- **PROBLEM STATEMENT**
Find the lines of the data below that include "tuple". Report their number only.

(Entries taken from a collection)

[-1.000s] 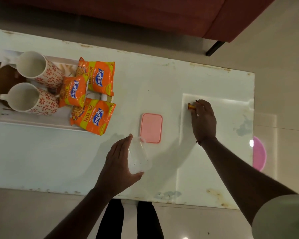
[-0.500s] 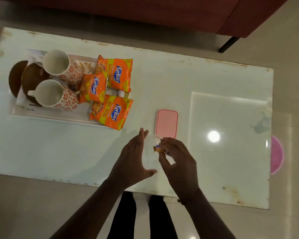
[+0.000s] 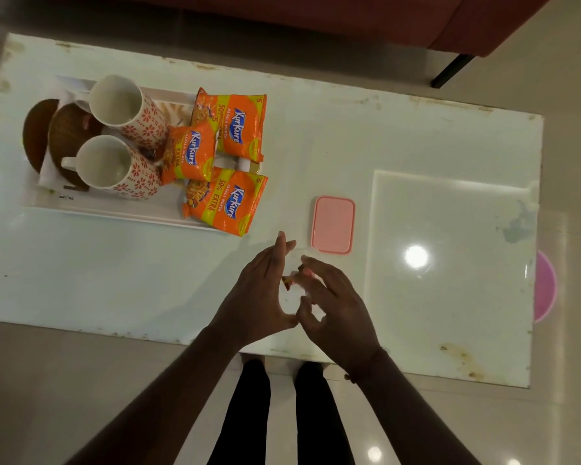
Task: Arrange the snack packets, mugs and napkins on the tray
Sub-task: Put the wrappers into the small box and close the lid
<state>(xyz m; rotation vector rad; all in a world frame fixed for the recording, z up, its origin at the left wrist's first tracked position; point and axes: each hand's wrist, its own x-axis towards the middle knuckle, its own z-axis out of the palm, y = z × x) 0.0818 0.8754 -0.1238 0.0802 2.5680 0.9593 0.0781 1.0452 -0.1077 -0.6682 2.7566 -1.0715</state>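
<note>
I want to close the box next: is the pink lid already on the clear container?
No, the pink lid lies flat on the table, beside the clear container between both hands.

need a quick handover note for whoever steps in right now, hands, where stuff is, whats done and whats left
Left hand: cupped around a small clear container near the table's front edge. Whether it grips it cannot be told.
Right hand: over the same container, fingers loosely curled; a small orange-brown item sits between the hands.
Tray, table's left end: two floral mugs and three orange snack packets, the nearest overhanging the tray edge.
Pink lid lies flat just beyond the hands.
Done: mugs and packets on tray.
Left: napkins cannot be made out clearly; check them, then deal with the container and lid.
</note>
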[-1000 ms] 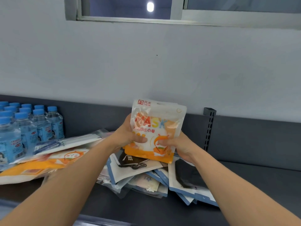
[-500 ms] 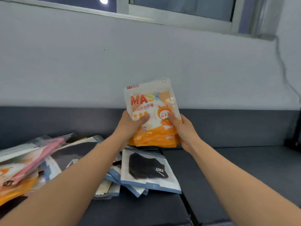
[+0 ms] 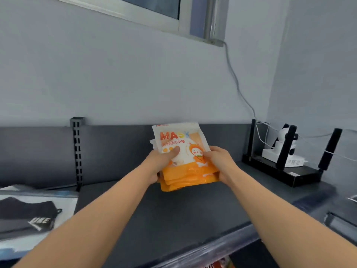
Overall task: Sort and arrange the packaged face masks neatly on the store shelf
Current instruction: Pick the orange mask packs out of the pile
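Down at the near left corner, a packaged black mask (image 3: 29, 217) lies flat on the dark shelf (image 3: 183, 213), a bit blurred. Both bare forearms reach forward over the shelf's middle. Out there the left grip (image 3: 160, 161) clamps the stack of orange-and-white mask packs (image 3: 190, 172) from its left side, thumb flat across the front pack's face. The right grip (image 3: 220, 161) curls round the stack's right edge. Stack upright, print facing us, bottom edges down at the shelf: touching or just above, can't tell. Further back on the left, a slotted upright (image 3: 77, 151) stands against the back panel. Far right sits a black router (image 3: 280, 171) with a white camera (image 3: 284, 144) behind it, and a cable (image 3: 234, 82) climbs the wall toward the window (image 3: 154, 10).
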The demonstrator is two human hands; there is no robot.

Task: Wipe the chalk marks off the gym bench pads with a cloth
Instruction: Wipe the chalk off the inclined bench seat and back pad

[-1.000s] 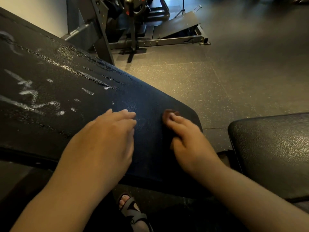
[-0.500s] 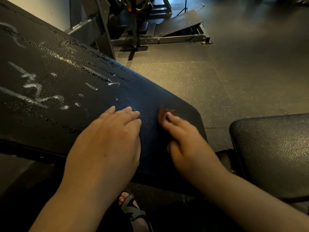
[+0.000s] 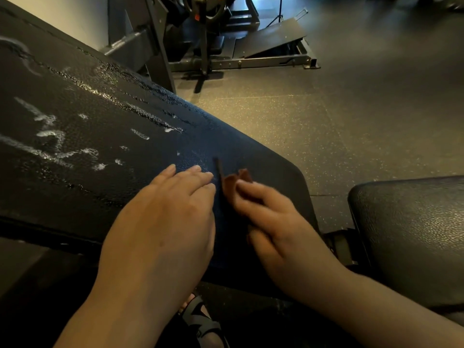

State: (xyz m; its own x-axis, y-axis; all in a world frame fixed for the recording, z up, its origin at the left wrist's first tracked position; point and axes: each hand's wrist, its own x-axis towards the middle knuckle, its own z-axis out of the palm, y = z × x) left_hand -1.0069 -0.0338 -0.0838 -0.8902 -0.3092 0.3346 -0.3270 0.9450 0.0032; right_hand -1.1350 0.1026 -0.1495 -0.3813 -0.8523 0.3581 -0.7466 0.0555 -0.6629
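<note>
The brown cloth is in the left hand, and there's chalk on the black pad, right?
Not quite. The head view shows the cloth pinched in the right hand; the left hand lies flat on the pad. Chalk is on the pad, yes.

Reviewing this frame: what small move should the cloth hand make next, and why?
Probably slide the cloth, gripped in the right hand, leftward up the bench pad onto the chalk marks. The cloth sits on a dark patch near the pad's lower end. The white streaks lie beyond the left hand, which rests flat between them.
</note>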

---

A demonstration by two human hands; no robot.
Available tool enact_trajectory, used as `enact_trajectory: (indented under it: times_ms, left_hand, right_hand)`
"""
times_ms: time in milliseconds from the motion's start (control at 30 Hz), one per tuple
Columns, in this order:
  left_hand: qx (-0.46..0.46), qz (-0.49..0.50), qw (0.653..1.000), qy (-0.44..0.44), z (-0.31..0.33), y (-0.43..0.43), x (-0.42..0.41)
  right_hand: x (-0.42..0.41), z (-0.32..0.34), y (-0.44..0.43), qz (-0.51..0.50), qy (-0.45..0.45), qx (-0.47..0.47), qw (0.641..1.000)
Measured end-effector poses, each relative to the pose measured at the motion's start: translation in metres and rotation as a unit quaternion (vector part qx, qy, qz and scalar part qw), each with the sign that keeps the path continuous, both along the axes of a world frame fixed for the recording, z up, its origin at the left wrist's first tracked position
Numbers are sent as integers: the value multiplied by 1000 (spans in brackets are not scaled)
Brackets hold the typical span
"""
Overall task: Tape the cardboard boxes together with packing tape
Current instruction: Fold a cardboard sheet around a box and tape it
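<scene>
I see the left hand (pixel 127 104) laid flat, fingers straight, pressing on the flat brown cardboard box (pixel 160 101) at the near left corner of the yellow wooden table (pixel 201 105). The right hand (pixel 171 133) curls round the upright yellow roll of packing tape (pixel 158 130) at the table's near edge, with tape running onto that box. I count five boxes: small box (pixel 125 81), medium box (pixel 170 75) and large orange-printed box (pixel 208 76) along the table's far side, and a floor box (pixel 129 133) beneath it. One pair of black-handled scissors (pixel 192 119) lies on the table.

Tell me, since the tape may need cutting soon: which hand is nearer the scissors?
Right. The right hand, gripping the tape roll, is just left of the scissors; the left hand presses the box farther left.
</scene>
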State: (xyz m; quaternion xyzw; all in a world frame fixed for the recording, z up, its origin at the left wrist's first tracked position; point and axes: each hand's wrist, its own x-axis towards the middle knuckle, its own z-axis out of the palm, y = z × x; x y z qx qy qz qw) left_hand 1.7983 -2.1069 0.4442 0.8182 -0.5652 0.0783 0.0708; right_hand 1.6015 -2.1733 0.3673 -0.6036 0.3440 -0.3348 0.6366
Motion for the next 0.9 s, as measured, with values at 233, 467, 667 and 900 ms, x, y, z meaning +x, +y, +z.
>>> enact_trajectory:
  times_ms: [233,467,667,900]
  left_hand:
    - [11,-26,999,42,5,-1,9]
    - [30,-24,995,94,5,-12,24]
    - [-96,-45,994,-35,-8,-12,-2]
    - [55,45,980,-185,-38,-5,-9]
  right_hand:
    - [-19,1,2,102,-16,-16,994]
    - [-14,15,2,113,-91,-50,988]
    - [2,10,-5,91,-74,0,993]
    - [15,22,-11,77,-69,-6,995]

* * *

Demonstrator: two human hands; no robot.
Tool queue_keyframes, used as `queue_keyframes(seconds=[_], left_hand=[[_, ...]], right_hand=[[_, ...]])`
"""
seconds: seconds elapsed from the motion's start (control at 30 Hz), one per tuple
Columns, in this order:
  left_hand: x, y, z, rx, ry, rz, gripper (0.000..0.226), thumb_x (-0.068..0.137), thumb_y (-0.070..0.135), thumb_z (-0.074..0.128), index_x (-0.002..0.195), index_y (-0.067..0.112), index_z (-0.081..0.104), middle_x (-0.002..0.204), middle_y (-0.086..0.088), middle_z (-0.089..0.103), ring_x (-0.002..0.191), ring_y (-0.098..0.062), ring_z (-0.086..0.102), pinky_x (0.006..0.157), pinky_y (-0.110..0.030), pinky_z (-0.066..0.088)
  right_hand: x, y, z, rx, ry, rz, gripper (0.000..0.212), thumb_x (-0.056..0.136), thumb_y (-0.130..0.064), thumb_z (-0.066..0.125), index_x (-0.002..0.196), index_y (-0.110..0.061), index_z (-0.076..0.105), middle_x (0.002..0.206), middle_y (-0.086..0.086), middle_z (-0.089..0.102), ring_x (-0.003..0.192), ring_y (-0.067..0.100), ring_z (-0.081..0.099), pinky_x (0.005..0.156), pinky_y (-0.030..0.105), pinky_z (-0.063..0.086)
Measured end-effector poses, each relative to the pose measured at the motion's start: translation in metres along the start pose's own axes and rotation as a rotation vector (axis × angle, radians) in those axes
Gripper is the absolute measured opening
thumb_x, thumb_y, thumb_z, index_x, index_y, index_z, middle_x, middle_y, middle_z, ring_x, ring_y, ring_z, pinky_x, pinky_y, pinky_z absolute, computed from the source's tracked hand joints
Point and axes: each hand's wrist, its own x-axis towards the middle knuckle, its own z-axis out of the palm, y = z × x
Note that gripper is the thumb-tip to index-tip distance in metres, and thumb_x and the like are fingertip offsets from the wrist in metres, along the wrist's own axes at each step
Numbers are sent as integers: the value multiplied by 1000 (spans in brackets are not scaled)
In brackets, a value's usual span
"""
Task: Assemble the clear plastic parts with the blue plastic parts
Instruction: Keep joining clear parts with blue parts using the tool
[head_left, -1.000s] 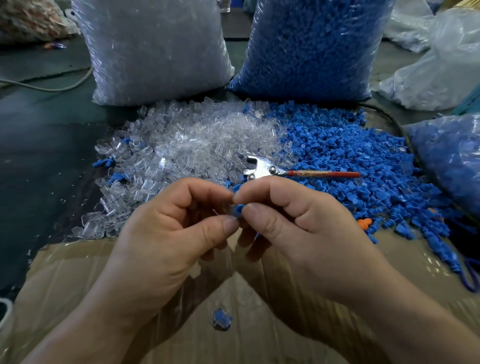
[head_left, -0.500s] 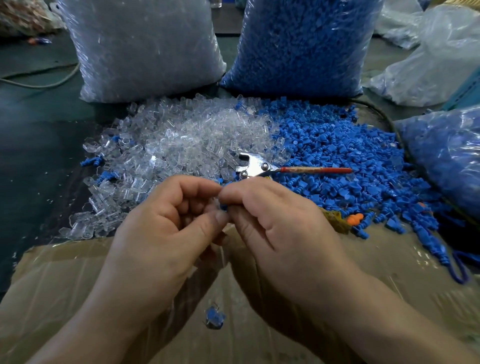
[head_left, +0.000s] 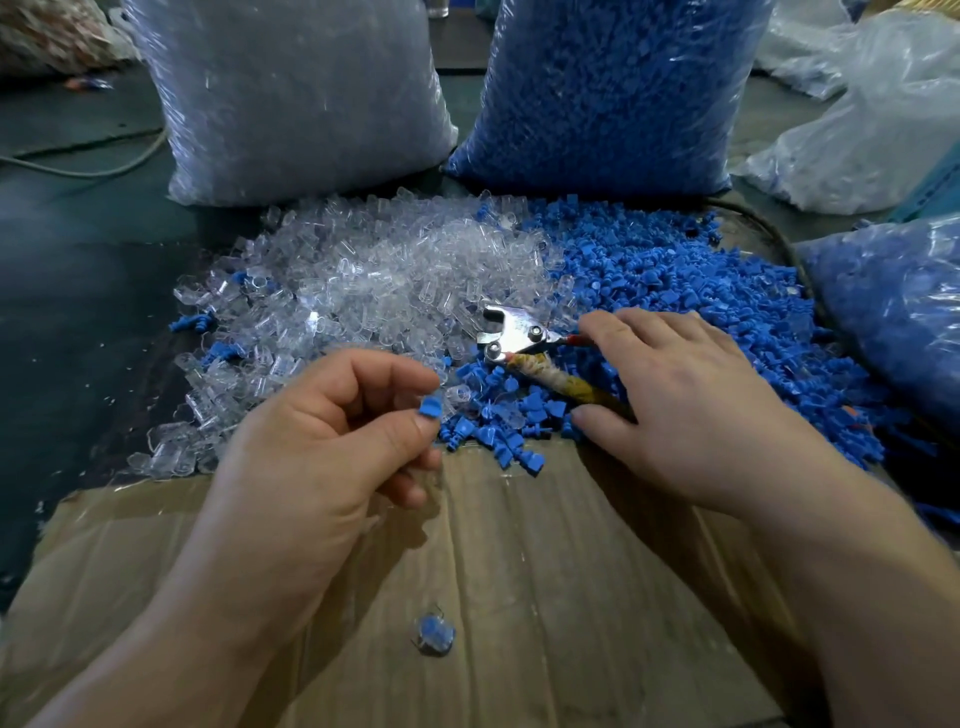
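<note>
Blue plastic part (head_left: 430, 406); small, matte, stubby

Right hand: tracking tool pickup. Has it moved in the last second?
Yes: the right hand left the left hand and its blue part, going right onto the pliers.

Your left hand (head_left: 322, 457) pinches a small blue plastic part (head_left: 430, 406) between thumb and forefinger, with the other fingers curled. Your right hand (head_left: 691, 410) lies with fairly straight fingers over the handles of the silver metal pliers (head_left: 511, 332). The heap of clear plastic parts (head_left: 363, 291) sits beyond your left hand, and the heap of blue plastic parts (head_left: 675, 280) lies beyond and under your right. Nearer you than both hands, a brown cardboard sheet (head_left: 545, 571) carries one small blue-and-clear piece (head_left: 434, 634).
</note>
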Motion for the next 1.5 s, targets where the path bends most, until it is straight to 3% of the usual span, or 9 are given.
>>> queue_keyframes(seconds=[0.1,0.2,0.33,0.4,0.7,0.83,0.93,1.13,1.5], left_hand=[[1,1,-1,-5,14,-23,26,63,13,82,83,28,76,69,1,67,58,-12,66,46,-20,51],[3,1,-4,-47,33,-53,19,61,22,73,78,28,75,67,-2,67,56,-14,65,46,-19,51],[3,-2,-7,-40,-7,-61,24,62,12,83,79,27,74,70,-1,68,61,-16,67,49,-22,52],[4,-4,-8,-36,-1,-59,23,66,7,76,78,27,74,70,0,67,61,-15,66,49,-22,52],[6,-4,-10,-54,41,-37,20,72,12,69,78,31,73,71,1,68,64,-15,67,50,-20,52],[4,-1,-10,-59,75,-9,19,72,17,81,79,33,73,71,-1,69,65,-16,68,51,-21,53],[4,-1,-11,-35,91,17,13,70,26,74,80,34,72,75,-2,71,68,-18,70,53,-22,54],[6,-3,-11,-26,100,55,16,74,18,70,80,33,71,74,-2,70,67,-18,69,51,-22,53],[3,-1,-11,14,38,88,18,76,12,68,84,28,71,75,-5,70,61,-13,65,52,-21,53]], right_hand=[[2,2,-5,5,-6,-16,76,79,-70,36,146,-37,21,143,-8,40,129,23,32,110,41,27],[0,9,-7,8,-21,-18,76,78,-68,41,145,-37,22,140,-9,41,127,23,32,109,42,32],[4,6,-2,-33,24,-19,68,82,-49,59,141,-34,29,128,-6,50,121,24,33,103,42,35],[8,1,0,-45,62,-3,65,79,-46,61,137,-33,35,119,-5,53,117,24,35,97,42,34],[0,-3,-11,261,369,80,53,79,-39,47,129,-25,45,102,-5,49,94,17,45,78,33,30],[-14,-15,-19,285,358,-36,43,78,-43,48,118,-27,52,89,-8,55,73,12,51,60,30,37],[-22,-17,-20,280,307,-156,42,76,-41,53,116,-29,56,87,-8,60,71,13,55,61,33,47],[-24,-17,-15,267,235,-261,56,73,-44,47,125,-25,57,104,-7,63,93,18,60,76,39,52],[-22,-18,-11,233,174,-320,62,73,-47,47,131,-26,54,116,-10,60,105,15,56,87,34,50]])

- **EXPECTED ANSWER**
2